Reinhardt’s dictum of his as the last paintings taken as a challenge rather than rhetoric, certain artists since race to end painting in an escalating torture-porn of it, sending their innocent child paintings to be forcibly taken in all the imaginative ways of the market, ready to prove - by forcible insertion - its shiny new neo-liberal critique to teach it know better, horror as ethics. Thing was Krebber had already proved you could have your burrito and eat it too, even if the press release doesn’t believe it, and that mocking Murillos “burrito” painting’s market ascension after the same artist later went on to stand up and lecture the bourgeois paying his way, however meaningless itself, seems a petty game more concerned with demonstrations of the cold depths of out-nihilising the other, a Baudrillard-like shift moving from productive critique of Marxism to a hyperbolic rhetoric of endgame, immanetizing the eschaton, hell on earth.

Sunday, November 30, 2014


Julien Meert

Unlike the Condo-esque pastiche of the orange and green portrait’s 3rd-generation faux-primitivism, the other painting in the show, Meert’s flesh and blue portrait grapples with a whole other cultural primitivism of a blue-eyed westerner: the elementary portrait painted in unlearned directness of first attempts to render. That these unlearned portraits reveals, like a repressed artifact floating to the surface of the pool: a western collective-unconscious ideal of person. Like the Vitruvian man fit into rational containers, everyone’s shitty first portraits draw a sort of hidden standard, a boyhood's normative primitivism revealing unconscious ideals.

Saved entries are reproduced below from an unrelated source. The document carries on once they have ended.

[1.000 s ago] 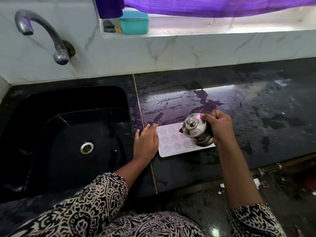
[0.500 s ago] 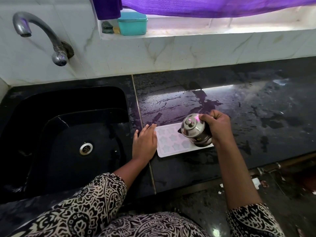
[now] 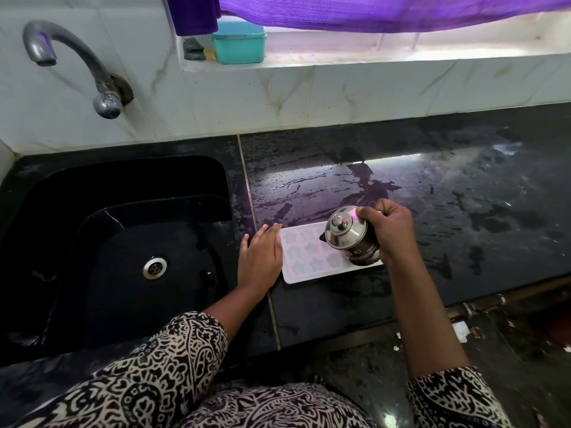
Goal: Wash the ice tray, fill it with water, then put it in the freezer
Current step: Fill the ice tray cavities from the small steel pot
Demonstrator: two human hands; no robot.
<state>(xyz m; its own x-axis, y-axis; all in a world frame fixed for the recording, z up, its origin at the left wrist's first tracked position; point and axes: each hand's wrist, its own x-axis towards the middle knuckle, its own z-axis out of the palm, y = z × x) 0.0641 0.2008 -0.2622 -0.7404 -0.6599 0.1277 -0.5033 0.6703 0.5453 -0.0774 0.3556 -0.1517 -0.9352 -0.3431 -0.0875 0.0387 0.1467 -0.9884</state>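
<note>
Beside the left fingers, the ice tray lies under a kettle.

The ice tray lies on the counter, with the sink at its 9 o'clock. The steel kettle is over its 3 o'clock end, and the tap is at 11 o'clock.

The ice tray is pale white with a light lilac tint, and its cells have the shape of stars. The kettle is shiny silver steel with a dark base. The counter is glossy black with a purple reflection, and the sink is black too, with a silver drain. The tap is dull grey. The wall tiles are white with thin beige veins. The curtain is purple, the box is teal, and the sleeves carry a black and cream paisley pattern.
</note>
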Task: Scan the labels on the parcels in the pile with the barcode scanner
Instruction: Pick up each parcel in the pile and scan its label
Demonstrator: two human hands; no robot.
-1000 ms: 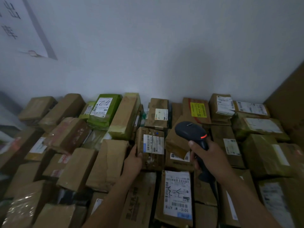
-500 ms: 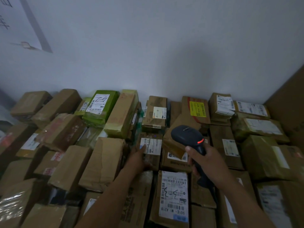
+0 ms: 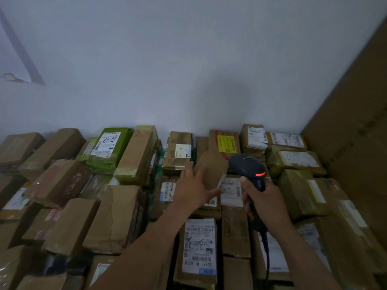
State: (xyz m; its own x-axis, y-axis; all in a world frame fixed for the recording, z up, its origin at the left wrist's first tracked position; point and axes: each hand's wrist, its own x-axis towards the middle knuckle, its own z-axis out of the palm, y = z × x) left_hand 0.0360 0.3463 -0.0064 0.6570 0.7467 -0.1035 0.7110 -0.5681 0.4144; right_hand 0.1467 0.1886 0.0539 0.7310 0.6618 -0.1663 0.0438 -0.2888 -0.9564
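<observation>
Scanner (image 3: 248,167) gripped in our right hand (image 3: 263,200) points at a mid-pile label (image 3: 231,189); our left hand (image 3: 193,188), fingers spread, reaches to steady that parcel (image 3: 211,168).

We see mostly brown cardboard parcels (image 3: 117,216), several bound in glossy yellowish tape. One green parcel (image 3: 124,141) stands out at the back, and its white label (image 3: 105,144) carries black barcodes and a black handwritten scrawl. A brown box (image 3: 213,143) bears a bright yellow label (image 3: 227,144) with a red stripe beneath it. We find the barcode scanner (image 3: 246,166) black, with a glowing orange-red strip. The near label (image 3: 199,245) is white with black print and a blue band at its edge. The wall (image 3: 188,59) is pale grey-white.
</observation>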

Saturday, November 29, 2014

Alexander Ross at David Nolan

Alexander Ross at David Nolan

The painting’s physicality found in its detail's quasi-digital scaling, rendering topography as a haptic plasticity reminding you of your face's more rubbery bits. Ross’s lumpen portraits are reminiscent of the original Smiley Face™ created to keep workers happy, a smiling complacency of un-revolving ideals, assuaging masses.

See too: Heather Guertin at Brennan & Griffin.

Friday, November 28, 2014

Oscar Tuazon and Eli Hansen at Maccarone

Oscar Tuazon and Eli Hansen at Maccarone

The brutalist bravado of Tuazon meeting the campy stoner pastiche of Hansen’s psuedo-psychedelia makes for an imprecision of tone like Prince’s appropriation of the rural’s common tire planters, hard to disentangle celebration from sarcasm, like the joke of this exhibition’s endless column of toilet water. What was brilliantly found common ground in previous co-exhibtions, containing the specificity of both’s affective attachments, as in duct taped glassware, becomes in this exhibition dulled in its conflicting auras, mixed-metaphors of irony meeting its antithesis, of the deft masculine erections mocked by its sidelined dropout equivalent, found a meeting point in the threshold of blue-collar car craft aesthetics.